** YOUR INSTRUCTIONS **
From the first line to the last, output the entries exactly.

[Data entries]
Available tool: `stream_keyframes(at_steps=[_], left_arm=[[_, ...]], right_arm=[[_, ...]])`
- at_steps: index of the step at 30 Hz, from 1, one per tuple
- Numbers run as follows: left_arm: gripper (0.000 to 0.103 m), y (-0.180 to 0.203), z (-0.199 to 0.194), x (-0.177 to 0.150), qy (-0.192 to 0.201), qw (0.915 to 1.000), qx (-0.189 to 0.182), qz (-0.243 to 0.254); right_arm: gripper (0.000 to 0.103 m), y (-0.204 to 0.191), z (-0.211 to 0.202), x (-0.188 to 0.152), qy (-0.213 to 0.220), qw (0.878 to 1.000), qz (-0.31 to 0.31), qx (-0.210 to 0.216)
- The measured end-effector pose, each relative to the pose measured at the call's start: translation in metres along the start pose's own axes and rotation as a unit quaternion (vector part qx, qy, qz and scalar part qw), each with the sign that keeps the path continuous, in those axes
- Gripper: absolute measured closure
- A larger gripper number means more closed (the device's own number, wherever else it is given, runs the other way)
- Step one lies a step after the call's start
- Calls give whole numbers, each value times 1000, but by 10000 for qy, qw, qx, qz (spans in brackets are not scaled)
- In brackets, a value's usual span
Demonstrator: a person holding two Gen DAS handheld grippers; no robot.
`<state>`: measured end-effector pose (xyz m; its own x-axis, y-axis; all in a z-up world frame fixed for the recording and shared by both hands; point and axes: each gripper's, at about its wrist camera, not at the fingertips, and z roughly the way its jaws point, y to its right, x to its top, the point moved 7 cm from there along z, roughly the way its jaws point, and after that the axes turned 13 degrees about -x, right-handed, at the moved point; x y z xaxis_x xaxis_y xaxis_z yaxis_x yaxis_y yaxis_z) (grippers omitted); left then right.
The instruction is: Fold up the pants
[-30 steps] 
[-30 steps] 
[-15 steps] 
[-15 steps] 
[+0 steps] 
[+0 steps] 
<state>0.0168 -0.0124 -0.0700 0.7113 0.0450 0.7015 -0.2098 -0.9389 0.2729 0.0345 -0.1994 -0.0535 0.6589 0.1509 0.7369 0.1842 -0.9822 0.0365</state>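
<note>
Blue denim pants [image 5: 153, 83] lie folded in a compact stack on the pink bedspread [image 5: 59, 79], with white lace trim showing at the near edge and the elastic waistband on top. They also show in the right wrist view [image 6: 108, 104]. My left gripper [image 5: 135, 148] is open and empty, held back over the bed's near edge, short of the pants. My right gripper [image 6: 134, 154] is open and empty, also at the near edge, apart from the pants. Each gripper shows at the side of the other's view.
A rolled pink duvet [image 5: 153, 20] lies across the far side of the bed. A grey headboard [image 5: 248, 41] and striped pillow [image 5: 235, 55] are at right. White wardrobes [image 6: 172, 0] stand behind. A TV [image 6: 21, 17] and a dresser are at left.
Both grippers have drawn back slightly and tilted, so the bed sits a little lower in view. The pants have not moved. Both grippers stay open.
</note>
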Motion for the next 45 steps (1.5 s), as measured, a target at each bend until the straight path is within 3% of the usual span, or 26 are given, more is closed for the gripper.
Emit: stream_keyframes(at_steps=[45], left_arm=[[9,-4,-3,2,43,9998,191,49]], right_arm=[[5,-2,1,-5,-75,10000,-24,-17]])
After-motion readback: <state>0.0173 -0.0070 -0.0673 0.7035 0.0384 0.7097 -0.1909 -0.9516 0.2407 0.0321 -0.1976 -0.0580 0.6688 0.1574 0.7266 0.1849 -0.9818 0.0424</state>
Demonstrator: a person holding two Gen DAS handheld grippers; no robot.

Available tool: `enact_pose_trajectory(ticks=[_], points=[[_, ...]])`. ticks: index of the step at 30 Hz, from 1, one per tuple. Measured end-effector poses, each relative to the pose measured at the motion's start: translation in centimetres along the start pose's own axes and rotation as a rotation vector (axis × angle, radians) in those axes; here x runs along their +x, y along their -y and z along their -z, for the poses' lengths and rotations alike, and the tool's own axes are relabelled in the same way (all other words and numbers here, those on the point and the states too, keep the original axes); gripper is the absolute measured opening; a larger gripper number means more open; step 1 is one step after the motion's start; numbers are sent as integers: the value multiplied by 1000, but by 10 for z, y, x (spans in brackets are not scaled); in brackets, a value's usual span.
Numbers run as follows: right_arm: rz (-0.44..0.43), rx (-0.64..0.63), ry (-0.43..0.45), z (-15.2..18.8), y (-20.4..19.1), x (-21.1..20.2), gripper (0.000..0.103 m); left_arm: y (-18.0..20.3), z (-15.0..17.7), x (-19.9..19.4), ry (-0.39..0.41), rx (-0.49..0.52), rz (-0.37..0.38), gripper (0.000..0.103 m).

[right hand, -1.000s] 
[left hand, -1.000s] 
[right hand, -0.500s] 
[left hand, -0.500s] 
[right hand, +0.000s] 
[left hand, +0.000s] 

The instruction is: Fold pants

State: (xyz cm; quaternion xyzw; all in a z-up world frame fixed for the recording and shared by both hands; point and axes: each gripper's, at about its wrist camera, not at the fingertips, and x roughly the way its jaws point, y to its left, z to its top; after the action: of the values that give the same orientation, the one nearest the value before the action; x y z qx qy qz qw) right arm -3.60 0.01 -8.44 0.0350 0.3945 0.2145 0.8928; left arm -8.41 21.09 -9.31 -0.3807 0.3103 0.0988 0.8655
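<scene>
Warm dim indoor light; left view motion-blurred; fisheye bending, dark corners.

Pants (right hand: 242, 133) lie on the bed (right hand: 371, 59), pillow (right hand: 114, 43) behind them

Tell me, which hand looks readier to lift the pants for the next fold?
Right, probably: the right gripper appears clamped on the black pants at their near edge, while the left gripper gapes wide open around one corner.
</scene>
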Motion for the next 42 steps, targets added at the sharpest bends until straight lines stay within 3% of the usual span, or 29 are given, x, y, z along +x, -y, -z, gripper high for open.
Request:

** ANSWER TO THE PROBLEM **
Available tool: `stream_keyframes(at_steps=[_], left_arm=[[_, ...]], right_arm=[[_, ...]])`
- at_steps: index of the step at 30 Hz, from 1, one per tuple
- Numbers run as follows: left_arm: gripper (0.000 to 0.103 m), y (-0.180 to 0.203), z (-0.199 to 0.194), x (-0.177 to 0.150), qy (-0.192 to 0.201), qw (0.915 to 1.000), qx (-0.189 to 0.182), qz (-0.243 to 0.254); right_arm: gripper (0.000 to 0.103 m), y (-0.204 to 0.191), z (-0.211 to 0.202), x (-0.188 to 0.152), qy (-0.213 to 0.220), qw (0.878 to 1.000), qz (-0.31 to 0.31), qx (-0.210 to 0.216)
- The measured end-effector pose, each relative to the pose measured at the call's start: translation in metres along the start pose's own axes and rotation as a unit quaternion (vector part qx, qy, qz and scalar part qw), each with the sign that keeps the path continuous, in those axes
- Gripper: absolute measured closure
- A larger gripper number means more closed (the device's own number, wherever else it is given, runs the other way)
- Step one lies a step after the call's start
- Calls give whole numbers, each value times 1000, but by 10000 for qy, qw, qx, qz (spans in brackets are not scaled)
- In brackets, a value's usual span
Demonstrator: a person holding two Gen DAS handheld grippers; no robot.
`<state>`: measured end-effector pose (xyz m; its own x-axis, y-axis; all in a z-up world frame fixed for the recording and shared by both hands; point and axes: each gripper's, at about its wrist camera, not at the fingertips, and z roughly the way its jaws point, y to its right, x to its top, the point moved 7 cm from there along z, roughly the way its jaws point, and after that the axes turned 13 degrees about -x, right-handed, at the moved point; x y z xaxis_x xaxis_y xaxis_z yaxis_x yaxis_y yaxis_z) (grippers omitted); left then right.
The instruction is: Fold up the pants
[-30 steps] 
[-30 steps] 
[-15 steps] 
[-15 steps] 
[+0 steps] 
[+0 steps] 
<state>0.0168 -0.0124 -0.0700 0.7113 0.0450 0.7015 -0.2098 -0.9389 0.2729 0.0345 -0.1994 -0.0535 0.6589 0.1509 0.7369 0.1842 -0.9822 0.0365</state>
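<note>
Blue denim pants [image 5: 153, 83] lie folded in a compact stack on the pink bedspread [image 5: 59, 79], with white lace trim showing at the near edge and the elastic waistband on top. They also show in the right wrist view [image 6: 108, 104]. My left gripper [image 5: 135, 148] is open and empty, held back over the bed's near edge, short of the pants. My right gripper [image 6: 134, 154] is open and empty, also at the near edge, apart from the pants. Each gripper shows at the side of the other's view.
A rolled pink duvet [image 5: 153, 20] lies across the far side of the bed. A grey headboard [image 5: 248, 41] and striped pillow [image 5: 235, 55] are at right. White wardrobes [image 6: 172, 0] stand behind. A TV [image 6: 21, 17] and a dresser are at left.
Both grippers have drawn back slightly and tilted, so the bed sits a little lower in view. The pants have not moved. Both grippers stay open.
</note>
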Motion for the next 45 steps (1.5 s), as measured, a target at each bend until the straight path is within 3% of the usual span, or 26 are given, more is closed for the gripper.
Emit: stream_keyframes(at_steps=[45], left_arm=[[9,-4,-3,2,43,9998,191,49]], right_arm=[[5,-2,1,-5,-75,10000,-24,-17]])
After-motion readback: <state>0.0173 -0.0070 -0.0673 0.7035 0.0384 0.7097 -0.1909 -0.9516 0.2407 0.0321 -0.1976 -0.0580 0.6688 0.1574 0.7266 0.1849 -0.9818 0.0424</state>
Demonstrator: a person holding two Gen DAS handheld grippers; no robot.

Available tool: `enact_pose_trajectory(ticks=[_], points=[[_, ...]])`. ticks: index of the step at 30 Hz, from 1, one per tuple. Measured end-effector poses, each relative to the pose measured at the motion's start: translation in centimetres along the start pose's own axes and rotation as a rotation vector (axis × angle, radians) in those axes; here x runs along their +x, y along their -y and z along their -z, for the poses' lengths and rotations alike, and the tool's own axes are relabelled in the same way (all other words and numbers here, those on the point and the states too, keep the original axes); gripper is the absolute measured opening; a larger gripper number means more open; step 1 is one step after the motion's start; numbers are sent as integers: the value multiplied by 1000, but by 10 for z, y, x (spans in brackets are not scaled); in brackets, a value's usual span.
Numbers run as follows: right_arm: rz (-0.44..0.43), rx (-0.64..0.63), ry (-0.43..0.45), z (-15.2..18.8), y (-20.4..19.1), x (-21.1..20.2), gripper (0.000..0.103 m); left_arm: y (-18.0..20.3), z (-15.0..17.7), x (-19.9..19.4), ry (-0.39..0.41), rx (-0.49..0.52), rz (-0.37..0.38), gripper (0.000..0.103 m).

[right hand, -1.000s] 
[left hand, -1.000s] 
[right hand, -0.500s] 
[left hand, -0.500s] 
[right hand, +0.000s] 
[left hand, +0.000s] 

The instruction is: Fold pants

State: (xyz cm; quaternion xyzw; all in a z-up world frame fixed for the recording and shared by both hands; point and axes: each gripper's, at about its wrist camera, not at the fingertips, and x roughly the way its jaws point, y to its left, z to its top; after the action: of the values that give the same orientation, the one nearest the value before the action; x y z qx qy qz qw) right arm -3.60 0.01 -8.44 0.0350 0.3945 0.2145 0.8928; left arm -8.41 21.09 -9.31 -0.3807 0.3103 0.0988 0.8655
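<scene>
Warm dim indoor light; left view motion-blurred; fisheye bending, dark corners.

Pants (right hand: 242, 133) lie on the bed (right hand: 371, 59), pillow (right hand: 114, 43) behind them

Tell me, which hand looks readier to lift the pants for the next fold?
Right, probably: the right gripper appears clamped on the black pants at their near edge, while the left gripper gapes wide open around one corner.
</scene>
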Motion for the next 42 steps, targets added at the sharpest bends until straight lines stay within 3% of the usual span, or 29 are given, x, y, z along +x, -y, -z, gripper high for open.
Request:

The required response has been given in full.